Posted: 27 Sep 2012, 06:46
by RichoDemus
It seems like postfix had stopped working which is why the queue kept getting bigger. I started it again after deleting the emails and now everything works.
But it seems like the whole email system is pretty messed up at the moment, I tried sending an email to myself:
Code: Select all
root@b3:/# mail -s asdf root
Cc:
test
root@b3:/# mail
No mail for root
root@b3:/#
mail.log says
Code: Select all
Sep 27 12:40:37 b3 postfix/pickup[6357]: B51163022E: uid=0 from=<root>
Sep 27 12:40:37 b3 postfix/cleanup[6518]: B51163022E: message-id=<20120927104037.B51163022E@b3.localdomain>
Sep 27 12:40:37 b3 postfix/qmgr[25517]: B51163022E: from=<root@b3.localdomain>, size=332, nrcpt=1 (queue active)
Sep 27 12:40:37 b3 postfix/local[6520]: B51163022E: to=<richo@b3.localdomain>, orig_to=<root@b3>, relay=local, delay=0.08, delays=0.01/0/0/0.06, dsn=2.0.0, status=sent (delivered to maildir)
Sep 27 12:40:37 b3 postfix/qmgr[25517]: B51163022E: removed
I have never used mail/sendmail/postix before, am I missing something?
Re: /dev/sda1 is full, what can I clean?
Posted: 27 Sep 2012, 11:45
by Gordon
The mail command uses a different concept. The B3 is configured to use the IMAP maildir format for use with Dovecot and places incoming emails in ~/Mail/new. You need an IMAP compatible application to access the email, but of course root is not permitted to log in to Horde (I'm not sure if it's Horde or Dovecot blocking the login).

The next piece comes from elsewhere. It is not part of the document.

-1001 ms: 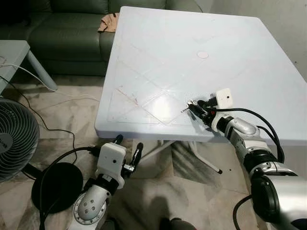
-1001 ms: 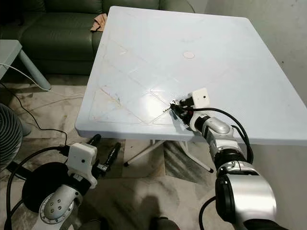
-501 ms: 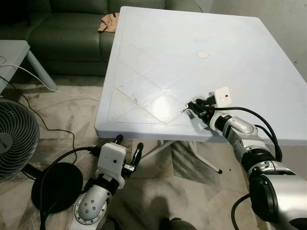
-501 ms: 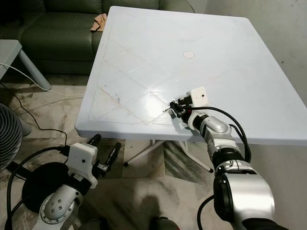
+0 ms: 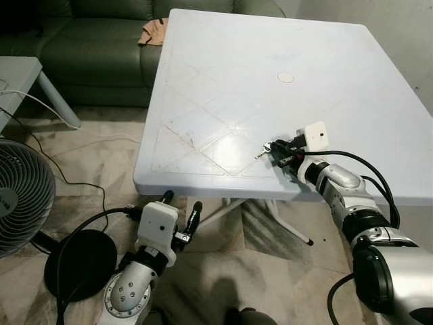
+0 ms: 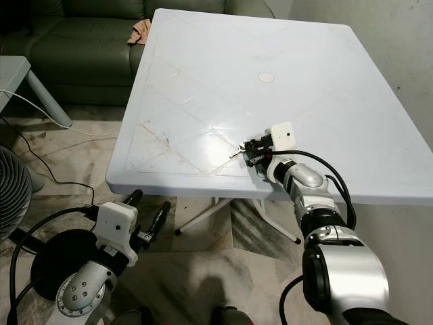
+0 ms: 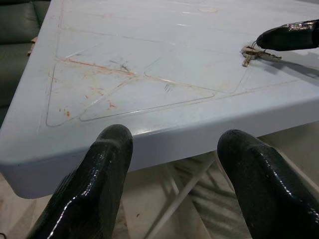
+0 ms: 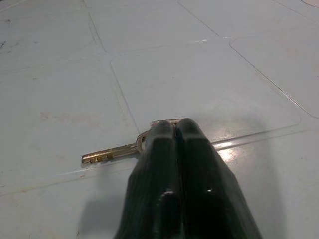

Good for pointing this out. I had literally tens of thousands of emails from the cron daemon in roots mailbox from the Horde alarm script. I've added an alias for root now that points to user admin so I can actually read those messages and act on them if required.
Thank you very much.
Re: /dev/sda1 is full, what can I clean?
Posted: 27 Sep 2012, 15:16
by nobody
The whole issue here is that, with maildir, root is not permitted to receive mail at all. That i why the mail is stuck. The postfix installer is quite lear on this topic.
Re: /dev/sda1 is full, what can I clean?
Posted: 28 Sep 2012, 01:51
by Gordon
nobody wrote:The whole issue here is that, with maildir, root is not permitted to receive mail at all. That i why the mail is stuck. The postfix installer is quite lear on this topic.
That doesn't conform with what I'm seeing. The only issue is that there is no commandline routine to read those emails (that I know of). In any case, the command `mail` reads the content of /var/mail/$USER which stays empty if you use maildir. So that's why it insists that there is no mail.